▶ [Aim of the exercise]
The answer must consist of every line below that contains the word "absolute".

(Dataset items)
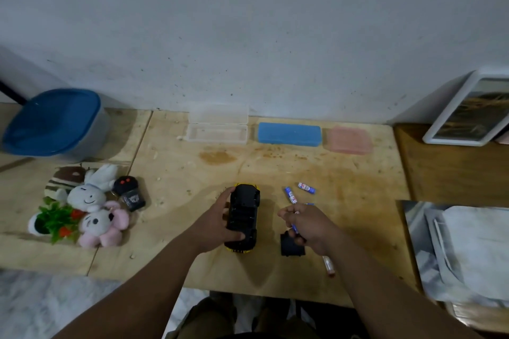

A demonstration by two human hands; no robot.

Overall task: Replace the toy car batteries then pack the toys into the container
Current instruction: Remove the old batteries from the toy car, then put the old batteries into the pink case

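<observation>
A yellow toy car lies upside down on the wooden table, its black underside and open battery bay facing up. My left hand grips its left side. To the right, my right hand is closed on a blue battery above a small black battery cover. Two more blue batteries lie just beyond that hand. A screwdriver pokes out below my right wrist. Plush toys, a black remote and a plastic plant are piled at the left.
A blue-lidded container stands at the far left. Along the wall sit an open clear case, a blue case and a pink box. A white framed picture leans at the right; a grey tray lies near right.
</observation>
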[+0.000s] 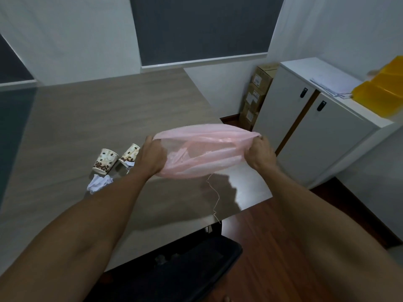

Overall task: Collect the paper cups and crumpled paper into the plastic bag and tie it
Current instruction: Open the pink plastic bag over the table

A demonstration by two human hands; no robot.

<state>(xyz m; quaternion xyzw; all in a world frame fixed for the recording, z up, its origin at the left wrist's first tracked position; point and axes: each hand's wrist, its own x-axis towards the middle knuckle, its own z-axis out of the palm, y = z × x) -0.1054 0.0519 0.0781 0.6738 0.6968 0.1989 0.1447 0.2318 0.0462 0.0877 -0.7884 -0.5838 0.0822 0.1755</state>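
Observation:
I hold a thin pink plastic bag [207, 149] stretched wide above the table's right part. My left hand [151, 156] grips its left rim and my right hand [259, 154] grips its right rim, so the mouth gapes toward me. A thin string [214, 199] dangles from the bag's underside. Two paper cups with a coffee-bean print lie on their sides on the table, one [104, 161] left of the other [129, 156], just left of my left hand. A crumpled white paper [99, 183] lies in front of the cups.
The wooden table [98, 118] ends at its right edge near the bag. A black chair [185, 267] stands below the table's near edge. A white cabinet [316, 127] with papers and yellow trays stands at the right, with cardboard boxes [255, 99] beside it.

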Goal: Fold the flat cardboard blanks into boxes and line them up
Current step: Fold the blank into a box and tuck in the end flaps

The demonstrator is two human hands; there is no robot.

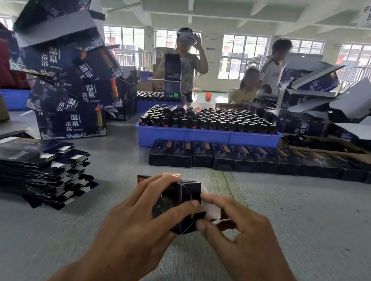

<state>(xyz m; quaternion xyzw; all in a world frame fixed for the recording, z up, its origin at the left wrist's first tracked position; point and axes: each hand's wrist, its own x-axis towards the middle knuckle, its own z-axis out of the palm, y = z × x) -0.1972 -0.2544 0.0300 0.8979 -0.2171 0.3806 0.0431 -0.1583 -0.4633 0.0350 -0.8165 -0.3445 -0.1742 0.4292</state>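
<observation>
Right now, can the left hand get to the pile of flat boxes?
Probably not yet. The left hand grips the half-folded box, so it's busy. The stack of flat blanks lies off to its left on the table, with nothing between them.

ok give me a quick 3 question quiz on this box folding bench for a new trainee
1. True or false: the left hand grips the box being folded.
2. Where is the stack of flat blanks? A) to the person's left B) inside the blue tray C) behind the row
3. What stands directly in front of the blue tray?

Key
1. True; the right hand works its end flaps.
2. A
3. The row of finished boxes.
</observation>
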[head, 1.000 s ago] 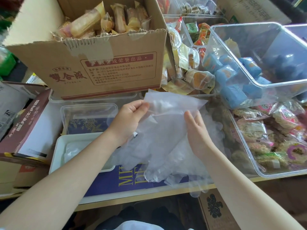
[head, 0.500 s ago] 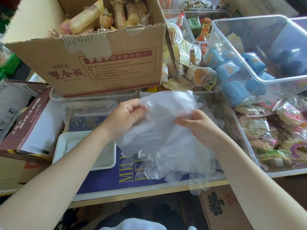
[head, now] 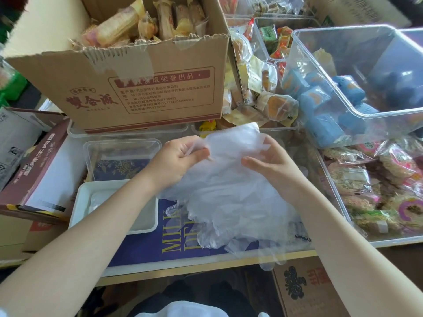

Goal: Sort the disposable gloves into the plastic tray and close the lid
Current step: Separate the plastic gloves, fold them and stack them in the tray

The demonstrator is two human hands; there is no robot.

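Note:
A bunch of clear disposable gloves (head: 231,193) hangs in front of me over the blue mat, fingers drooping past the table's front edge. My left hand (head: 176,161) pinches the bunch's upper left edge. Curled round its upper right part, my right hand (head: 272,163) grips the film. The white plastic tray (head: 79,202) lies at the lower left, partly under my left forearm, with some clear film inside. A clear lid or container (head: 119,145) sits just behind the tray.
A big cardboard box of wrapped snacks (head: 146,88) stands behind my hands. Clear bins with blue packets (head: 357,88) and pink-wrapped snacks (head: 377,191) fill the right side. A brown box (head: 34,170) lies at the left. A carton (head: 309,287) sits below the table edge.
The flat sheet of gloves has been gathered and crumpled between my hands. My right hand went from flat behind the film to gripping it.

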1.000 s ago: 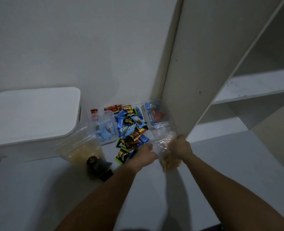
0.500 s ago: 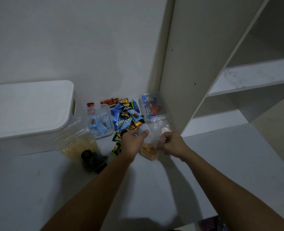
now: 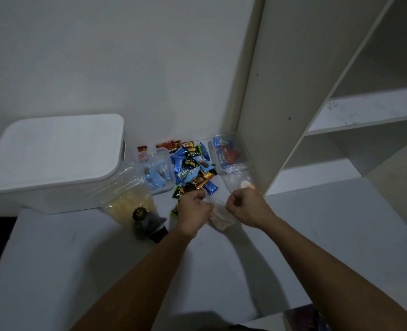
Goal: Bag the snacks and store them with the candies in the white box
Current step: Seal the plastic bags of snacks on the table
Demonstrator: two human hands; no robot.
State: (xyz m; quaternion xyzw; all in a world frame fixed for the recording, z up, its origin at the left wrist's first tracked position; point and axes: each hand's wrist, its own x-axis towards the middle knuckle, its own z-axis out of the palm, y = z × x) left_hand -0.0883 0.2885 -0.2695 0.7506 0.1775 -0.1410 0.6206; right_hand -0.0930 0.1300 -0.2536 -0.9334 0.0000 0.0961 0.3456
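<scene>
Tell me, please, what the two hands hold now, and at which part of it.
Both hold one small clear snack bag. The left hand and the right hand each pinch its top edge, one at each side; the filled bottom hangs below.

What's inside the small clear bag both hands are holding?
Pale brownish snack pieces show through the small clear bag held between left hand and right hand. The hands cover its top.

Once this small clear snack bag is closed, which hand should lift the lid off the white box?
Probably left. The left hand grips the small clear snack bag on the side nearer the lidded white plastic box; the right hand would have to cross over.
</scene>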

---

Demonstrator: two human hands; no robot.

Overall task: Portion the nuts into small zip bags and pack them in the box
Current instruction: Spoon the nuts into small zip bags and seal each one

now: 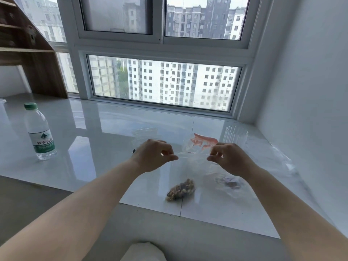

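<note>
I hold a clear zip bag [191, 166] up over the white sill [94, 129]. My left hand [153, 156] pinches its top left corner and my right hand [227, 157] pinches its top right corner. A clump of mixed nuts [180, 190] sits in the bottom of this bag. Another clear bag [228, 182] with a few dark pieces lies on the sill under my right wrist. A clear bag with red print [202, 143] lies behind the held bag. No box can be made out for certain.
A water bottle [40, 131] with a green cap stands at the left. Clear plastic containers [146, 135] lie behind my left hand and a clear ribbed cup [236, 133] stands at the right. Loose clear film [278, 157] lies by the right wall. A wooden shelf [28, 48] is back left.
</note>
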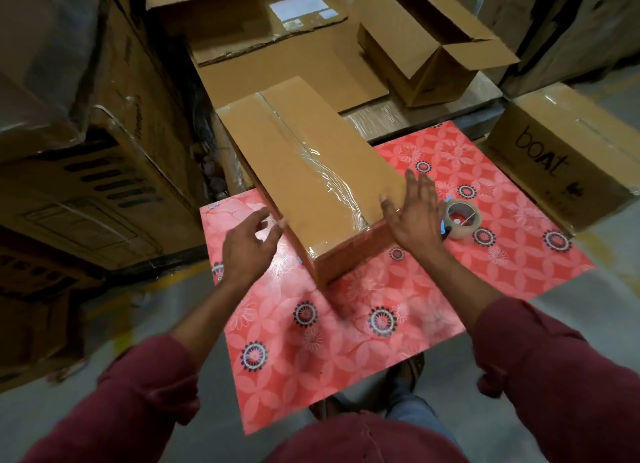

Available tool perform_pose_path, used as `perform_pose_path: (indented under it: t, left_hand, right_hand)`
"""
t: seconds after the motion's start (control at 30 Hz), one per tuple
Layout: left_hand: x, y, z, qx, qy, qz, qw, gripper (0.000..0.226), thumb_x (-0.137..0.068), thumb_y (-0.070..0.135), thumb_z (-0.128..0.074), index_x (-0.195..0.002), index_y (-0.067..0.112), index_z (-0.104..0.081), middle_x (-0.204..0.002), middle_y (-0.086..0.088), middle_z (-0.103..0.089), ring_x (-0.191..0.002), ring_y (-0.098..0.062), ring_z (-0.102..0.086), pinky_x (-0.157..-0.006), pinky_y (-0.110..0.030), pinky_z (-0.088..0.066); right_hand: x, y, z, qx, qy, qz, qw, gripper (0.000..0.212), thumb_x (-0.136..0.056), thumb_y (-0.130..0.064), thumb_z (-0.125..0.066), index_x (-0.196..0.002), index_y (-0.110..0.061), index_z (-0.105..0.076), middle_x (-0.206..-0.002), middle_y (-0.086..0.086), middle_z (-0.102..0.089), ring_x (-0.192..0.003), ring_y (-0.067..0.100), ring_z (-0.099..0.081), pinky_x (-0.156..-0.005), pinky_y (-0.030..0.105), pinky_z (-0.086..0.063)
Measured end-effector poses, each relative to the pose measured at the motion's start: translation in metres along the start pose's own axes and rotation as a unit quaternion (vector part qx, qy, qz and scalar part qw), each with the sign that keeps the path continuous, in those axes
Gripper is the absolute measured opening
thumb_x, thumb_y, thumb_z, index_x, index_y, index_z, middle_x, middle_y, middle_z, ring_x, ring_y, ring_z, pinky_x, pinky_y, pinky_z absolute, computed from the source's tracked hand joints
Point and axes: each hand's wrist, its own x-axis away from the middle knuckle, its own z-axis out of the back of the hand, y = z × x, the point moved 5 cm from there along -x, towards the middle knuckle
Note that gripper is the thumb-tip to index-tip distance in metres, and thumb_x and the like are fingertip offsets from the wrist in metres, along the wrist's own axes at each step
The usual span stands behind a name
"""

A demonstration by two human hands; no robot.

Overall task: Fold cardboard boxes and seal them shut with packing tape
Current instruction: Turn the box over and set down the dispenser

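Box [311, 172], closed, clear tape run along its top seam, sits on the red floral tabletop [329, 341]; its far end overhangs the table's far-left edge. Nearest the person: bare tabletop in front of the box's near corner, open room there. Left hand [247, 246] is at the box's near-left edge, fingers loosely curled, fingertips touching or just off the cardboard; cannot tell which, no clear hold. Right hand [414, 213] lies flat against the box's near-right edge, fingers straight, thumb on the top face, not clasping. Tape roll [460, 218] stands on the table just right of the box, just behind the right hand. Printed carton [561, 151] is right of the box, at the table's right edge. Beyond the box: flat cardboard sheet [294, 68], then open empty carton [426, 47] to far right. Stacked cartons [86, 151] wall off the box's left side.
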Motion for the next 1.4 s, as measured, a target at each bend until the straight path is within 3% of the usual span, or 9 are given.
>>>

▶ [Response box]
Gripper is the absolute measured opening
thumb_x, thumb_y, thumb_z, index_x, index_y, index_z, middle_x, middle_y, middle_z, ring_x, ring_y, ring_z, pinky_x, pinky_y, pinky_z absolute, computed from the source's tracked hand joints

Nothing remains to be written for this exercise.